| Work order |
All lines from the one containing "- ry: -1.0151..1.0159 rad" down to the one containing "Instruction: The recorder", both ends included, are to be given again exactly; omit the rest of the listing below.

| Data provided |
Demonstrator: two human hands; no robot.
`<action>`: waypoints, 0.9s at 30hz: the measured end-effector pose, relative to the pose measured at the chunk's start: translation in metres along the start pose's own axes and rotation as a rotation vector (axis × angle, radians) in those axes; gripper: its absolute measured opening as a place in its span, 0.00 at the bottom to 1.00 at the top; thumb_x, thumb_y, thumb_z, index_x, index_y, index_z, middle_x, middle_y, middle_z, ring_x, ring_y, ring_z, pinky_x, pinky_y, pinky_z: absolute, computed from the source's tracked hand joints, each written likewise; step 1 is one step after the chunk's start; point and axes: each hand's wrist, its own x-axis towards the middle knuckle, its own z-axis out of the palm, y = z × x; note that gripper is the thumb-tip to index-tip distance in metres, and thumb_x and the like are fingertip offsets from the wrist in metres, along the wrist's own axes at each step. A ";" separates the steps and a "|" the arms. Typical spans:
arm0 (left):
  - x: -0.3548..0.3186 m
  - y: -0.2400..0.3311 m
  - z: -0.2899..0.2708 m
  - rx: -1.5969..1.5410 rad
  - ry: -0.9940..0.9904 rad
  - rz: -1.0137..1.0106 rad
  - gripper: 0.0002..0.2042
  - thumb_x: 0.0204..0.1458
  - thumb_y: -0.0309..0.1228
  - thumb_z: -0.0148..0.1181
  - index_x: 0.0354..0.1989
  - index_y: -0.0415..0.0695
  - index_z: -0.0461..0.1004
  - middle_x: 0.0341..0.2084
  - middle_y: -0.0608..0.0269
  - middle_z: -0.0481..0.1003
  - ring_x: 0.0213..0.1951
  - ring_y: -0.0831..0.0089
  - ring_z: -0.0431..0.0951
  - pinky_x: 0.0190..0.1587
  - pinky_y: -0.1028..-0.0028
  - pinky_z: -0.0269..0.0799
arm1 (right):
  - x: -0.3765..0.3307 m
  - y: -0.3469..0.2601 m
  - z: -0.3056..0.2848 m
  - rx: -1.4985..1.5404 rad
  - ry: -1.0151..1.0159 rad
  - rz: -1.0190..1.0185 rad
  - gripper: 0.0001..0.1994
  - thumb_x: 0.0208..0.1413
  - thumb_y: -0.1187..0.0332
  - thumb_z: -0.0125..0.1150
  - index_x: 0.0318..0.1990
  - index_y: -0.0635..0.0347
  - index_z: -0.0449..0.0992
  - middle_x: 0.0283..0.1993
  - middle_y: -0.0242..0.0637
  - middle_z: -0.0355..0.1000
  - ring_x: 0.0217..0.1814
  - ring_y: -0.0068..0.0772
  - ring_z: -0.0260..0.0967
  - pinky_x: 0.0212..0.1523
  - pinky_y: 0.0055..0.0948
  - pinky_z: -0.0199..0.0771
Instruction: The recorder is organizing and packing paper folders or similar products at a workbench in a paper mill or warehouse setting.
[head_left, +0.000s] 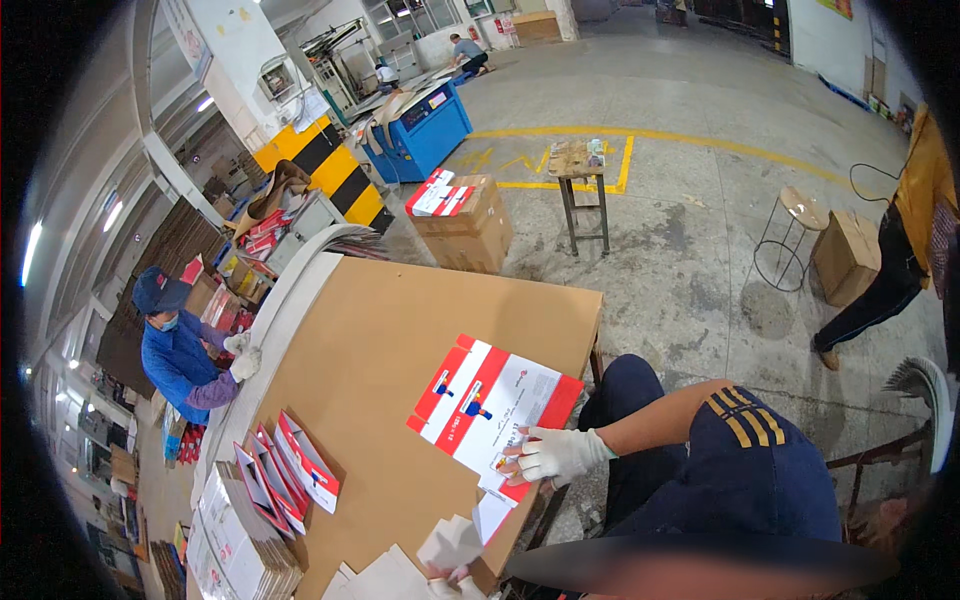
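Note:
A flat red and white printed carton [505, 385] lies on the brown table in front of me, close to its right edge. My right hand [562, 455], in a white glove with bare fingertips, rests on the carton's near part with the fingers spread flat. At the lower edge my left hand [456, 584], also gloved, pinches a small grey-white cardboard piece [450, 543]; part of this hand is cut off by the picture's edge. More plain grey-white cardboard sheets [385, 578] lie just left of it.
Several folded red and white cartons [300, 465] stand left on the brown tabletop [400, 310], beside a stack of flat cartons [240, 535]. Across the table stands a co-worker in blue [180, 365]. Beyond are a cardboard box [460, 225], a stool [578, 160] and a blue machine [420, 130].

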 end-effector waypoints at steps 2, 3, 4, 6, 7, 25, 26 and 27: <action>0.001 -0.015 0.005 -0.181 0.077 -0.071 0.27 0.53 0.39 0.59 0.56 0.37 0.59 0.56 0.48 0.63 0.56 0.60 0.65 0.58 0.57 0.61 | 0.000 -0.004 0.002 -0.023 -0.011 0.075 0.35 0.46 0.46 0.61 0.63 0.44 0.62 0.69 0.29 0.56 0.70 0.40 0.52 0.62 0.59 0.52; 0.002 -0.019 0.006 -0.269 0.121 -0.109 0.27 0.53 0.39 0.59 0.56 0.37 0.60 0.56 0.48 0.64 0.55 0.60 0.65 0.57 0.57 0.61 | 0.001 -0.004 0.001 -0.020 -0.015 0.071 0.35 0.46 0.46 0.61 0.63 0.44 0.62 0.69 0.29 0.56 0.70 0.40 0.52 0.62 0.59 0.52; 0.000 -0.025 0.006 -0.355 0.168 -0.150 0.26 0.53 0.39 0.59 0.56 0.37 0.60 0.55 0.48 0.64 0.55 0.61 0.66 0.57 0.57 0.62 | 0.003 -0.005 0.001 -0.004 0.011 0.077 0.33 0.46 0.48 0.61 0.62 0.45 0.64 0.68 0.29 0.58 0.69 0.39 0.53 0.62 0.59 0.51; -0.003 -0.026 0.003 -0.511 0.275 -0.238 0.25 0.54 0.38 0.58 0.55 0.37 0.61 0.55 0.49 0.65 0.54 0.61 0.67 0.56 0.58 0.63 | 0.007 -0.008 0.003 0.036 0.034 0.067 0.31 0.47 0.50 0.62 0.60 0.45 0.66 0.66 0.29 0.60 0.69 0.38 0.53 0.62 0.58 0.50; -0.013 -0.022 -0.011 -0.579 0.339 -0.284 0.24 0.54 0.38 0.58 0.54 0.37 0.61 0.55 0.49 0.65 0.54 0.62 0.67 0.56 0.59 0.64 | 0.010 -0.007 0.005 0.057 0.042 0.053 0.31 0.47 0.50 0.61 0.60 0.45 0.66 0.65 0.30 0.61 0.68 0.38 0.54 0.62 0.58 0.50; 0.018 0.069 0.013 0.547 -0.420 0.534 0.41 0.45 0.41 0.62 0.67 0.38 0.50 0.67 0.44 0.48 0.69 0.48 0.46 0.64 0.40 0.39 | 0.014 0.023 -0.025 -0.231 -0.182 -0.074 0.21 0.56 0.65 0.44 0.59 0.45 0.67 0.67 0.29 0.58 0.71 0.34 0.50 0.65 0.57 0.50; 0.017 0.074 0.016 0.524 -0.414 0.526 0.42 0.46 0.43 0.62 0.66 0.37 0.51 0.67 0.44 0.49 0.69 0.47 0.45 0.65 0.42 0.37 | 0.011 0.023 -0.024 -0.229 -0.184 -0.073 0.21 0.56 0.65 0.44 0.59 0.45 0.67 0.67 0.29 0.58 0.71 0.34 0.50 0.65 0.57 0.50; 0.019 0.070 0.019 0.577 -0.389 0.528 0.41 0.47 0.48 0.60 0.66 0.40 0.52 0.67 0.44 0.50 0.68 0.47 0.47 0.64 0.39 0.38 | 0.012 0.021 -0.022 -0.221 -0.147 -0.078 0.20 0.56 0.65 0.45 0.57 0.45 0.68 0.67 0.30 0.59 0.71 0.35 0.50 0.64 0.59 0.50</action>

| Your solution |
  - ry: -1.0151..1.0159 rad
  - rz: -1.0190..1.0185 rad
  - gripper: 0.0001..0.1994
  - thumb_x: 0.0208..0.1413
  - thumb_y: -0.1187..0.0332
  - thumb_z: -0.0125..0.1150
  - index_x: 0.0318..0.1990
  - index_y: -0.0635..0.0347
  - index_z: -0.0449..0.0992
  - middle_x: 0.0283..0.1993
  - middle_y: -0.0242..0.0637
  - middle_z: -0.0355..0.1000
  - ring_x: 0.0217..0.1814
  - ring_y: -0.0068..0.0772
  - ring_z: -0.0260..0.0967
  - pinky_x: 0.0212..0.1523
  - pinky_y: 0.0055..0.0948
  - pinky_z: -0.0199..0.0771
Instruction: The recorder is organizing and packing paper folders or similar products at a workbench in a paper mill or warehouse setting.

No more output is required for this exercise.